Office: Duane F-615 (in Gamow Tower)

email: michael dot hermele at colorado dot edu

Phone: (303) 492-7466

Fax: (303) 492-3352

Office hours this semester: Wednesday 10am-11am, Thursday 2pm-4pm, and by appointment

 

I am a condensed matter theorist in the Department of Physics at University of Colorado at Boulder. My research focuses on strongly correlated quantum systems, where interactions among many quantum particles are strong enough to lead to striking qualitative effects. This happens in a vast array of solid state materials, as well as in cold atomic gases. At low energies and long distances, a correlated system behaves like its own little universe, with its own set of particle excitations, and rules governing the interactions among those particles. Most dramatically, in some cases the low-energy particles and interactions bear remarkably little resemblance to the microscopic particles from which the system is built.
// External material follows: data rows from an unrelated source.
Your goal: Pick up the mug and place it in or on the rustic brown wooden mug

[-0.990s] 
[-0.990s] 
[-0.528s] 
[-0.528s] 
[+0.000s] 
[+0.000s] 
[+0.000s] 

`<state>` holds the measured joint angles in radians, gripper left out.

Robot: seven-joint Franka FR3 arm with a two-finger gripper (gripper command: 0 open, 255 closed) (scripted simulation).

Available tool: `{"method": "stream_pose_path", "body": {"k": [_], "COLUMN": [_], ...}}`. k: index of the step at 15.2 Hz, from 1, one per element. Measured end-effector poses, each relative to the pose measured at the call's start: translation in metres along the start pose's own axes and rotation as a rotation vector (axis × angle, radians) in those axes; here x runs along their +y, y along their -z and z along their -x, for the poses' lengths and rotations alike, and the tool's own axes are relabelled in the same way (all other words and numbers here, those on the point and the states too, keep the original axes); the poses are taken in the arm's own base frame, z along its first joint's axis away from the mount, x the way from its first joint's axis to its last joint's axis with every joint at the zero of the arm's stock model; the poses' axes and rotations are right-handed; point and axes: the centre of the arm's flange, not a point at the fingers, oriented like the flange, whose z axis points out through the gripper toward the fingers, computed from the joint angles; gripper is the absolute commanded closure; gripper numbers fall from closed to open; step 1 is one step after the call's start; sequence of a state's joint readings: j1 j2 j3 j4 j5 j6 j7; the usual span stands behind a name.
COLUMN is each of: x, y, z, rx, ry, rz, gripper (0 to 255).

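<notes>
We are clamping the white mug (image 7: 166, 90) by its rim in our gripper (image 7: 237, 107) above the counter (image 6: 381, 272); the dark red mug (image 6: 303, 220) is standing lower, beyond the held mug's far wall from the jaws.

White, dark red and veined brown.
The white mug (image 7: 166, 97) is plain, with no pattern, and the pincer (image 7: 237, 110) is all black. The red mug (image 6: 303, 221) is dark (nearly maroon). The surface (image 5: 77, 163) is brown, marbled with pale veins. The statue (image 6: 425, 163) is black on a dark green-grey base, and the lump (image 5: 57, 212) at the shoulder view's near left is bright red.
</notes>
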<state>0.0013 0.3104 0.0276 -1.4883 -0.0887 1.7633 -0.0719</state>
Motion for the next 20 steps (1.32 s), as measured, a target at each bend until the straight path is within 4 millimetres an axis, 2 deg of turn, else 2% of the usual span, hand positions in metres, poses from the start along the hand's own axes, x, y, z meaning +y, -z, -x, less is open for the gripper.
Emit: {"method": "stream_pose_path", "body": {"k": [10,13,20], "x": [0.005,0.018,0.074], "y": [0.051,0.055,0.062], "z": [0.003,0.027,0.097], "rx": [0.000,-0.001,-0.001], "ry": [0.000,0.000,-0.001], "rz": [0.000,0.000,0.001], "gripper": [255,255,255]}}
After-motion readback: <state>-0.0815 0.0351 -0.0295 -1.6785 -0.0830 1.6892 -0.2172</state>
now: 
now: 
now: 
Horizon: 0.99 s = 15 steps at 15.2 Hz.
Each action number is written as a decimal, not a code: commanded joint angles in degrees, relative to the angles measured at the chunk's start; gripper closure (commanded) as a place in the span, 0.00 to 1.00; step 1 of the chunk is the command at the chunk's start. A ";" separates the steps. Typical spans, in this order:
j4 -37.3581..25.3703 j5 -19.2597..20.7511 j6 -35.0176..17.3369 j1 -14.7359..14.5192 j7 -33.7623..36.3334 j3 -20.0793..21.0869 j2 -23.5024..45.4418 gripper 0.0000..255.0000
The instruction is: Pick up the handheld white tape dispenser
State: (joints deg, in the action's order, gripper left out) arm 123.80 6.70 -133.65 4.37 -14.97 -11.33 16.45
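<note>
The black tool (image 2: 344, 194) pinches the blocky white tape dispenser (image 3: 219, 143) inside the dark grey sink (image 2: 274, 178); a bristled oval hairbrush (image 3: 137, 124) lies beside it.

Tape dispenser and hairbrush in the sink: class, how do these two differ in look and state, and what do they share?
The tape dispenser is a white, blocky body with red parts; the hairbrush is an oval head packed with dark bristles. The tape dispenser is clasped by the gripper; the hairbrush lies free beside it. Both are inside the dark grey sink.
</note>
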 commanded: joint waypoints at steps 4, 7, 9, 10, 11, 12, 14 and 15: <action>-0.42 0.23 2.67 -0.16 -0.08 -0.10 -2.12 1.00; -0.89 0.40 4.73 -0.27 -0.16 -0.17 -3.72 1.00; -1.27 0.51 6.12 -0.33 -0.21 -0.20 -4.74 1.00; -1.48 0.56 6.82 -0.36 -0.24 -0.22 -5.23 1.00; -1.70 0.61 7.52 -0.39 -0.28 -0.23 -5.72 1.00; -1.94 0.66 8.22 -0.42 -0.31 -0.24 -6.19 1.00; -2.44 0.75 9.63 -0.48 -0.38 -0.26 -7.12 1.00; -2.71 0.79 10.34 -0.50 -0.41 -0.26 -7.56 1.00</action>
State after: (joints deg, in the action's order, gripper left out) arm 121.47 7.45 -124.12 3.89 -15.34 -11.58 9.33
One of my main interests is to understand this sort of striking collective behavior.


My Background

I graduated from Harvard University with an A.B. in Physics in 2001. I pursued my graduate studies at University of California Santa Barbara, where my advisor was Matthew P. A. Fisher. While at UCSB, I was a National Defense Science and Engineering Graduate Fellow, supported by the U.S. Department of Defense. I received my PhD in 2005, and moved to MIT where I was a postdoc in the condensed matter theory group until 2007, when I joined the physics department here in Boulder as an assistant professor.